> The data:
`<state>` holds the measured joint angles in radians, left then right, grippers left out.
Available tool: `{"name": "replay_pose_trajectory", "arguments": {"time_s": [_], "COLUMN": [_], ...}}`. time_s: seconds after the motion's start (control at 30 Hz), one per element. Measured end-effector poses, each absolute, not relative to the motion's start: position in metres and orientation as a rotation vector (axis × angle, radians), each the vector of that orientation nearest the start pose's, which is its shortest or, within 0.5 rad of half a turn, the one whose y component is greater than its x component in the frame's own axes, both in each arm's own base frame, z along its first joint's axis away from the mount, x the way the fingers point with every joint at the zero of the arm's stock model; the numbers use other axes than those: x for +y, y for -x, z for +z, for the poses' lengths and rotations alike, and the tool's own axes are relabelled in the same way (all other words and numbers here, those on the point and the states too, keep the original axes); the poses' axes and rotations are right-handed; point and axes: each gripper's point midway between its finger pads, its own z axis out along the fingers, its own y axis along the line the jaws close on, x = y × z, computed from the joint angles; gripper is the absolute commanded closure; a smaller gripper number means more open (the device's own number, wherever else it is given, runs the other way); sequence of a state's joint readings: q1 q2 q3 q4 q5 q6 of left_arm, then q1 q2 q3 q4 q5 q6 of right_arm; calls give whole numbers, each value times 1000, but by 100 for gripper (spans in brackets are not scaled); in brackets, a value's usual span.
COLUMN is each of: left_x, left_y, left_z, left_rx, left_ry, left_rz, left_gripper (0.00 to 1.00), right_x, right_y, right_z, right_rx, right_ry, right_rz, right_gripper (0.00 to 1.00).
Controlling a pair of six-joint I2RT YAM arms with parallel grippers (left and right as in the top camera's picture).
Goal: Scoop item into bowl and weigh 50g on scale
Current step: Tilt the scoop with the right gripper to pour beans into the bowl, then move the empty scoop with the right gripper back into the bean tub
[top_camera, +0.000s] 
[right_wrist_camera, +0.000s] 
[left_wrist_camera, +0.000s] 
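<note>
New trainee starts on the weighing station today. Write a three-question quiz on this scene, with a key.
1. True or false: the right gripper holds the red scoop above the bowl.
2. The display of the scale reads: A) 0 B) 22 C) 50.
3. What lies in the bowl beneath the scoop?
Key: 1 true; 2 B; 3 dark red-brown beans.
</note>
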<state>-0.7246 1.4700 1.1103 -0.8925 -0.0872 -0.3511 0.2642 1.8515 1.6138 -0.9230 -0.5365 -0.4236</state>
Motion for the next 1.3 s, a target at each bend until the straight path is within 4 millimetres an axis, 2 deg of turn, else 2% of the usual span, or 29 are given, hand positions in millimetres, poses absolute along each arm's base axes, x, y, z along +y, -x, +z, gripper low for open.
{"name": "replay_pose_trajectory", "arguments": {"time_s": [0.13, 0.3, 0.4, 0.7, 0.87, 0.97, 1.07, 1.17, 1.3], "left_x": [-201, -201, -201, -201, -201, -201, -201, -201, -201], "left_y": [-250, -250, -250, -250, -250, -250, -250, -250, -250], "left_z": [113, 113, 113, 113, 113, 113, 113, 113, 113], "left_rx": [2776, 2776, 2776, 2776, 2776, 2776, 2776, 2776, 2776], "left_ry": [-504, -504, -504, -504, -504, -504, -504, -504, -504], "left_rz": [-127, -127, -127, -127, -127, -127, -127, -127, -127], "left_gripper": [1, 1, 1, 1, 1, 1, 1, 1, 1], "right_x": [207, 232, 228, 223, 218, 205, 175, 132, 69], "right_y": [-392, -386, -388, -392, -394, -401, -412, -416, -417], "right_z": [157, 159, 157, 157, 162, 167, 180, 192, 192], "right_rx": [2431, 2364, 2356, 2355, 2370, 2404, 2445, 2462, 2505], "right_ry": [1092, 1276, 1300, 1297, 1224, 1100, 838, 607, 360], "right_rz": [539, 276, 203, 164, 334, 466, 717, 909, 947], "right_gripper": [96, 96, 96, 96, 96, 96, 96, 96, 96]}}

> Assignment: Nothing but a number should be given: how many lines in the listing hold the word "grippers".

> Exercise response: 2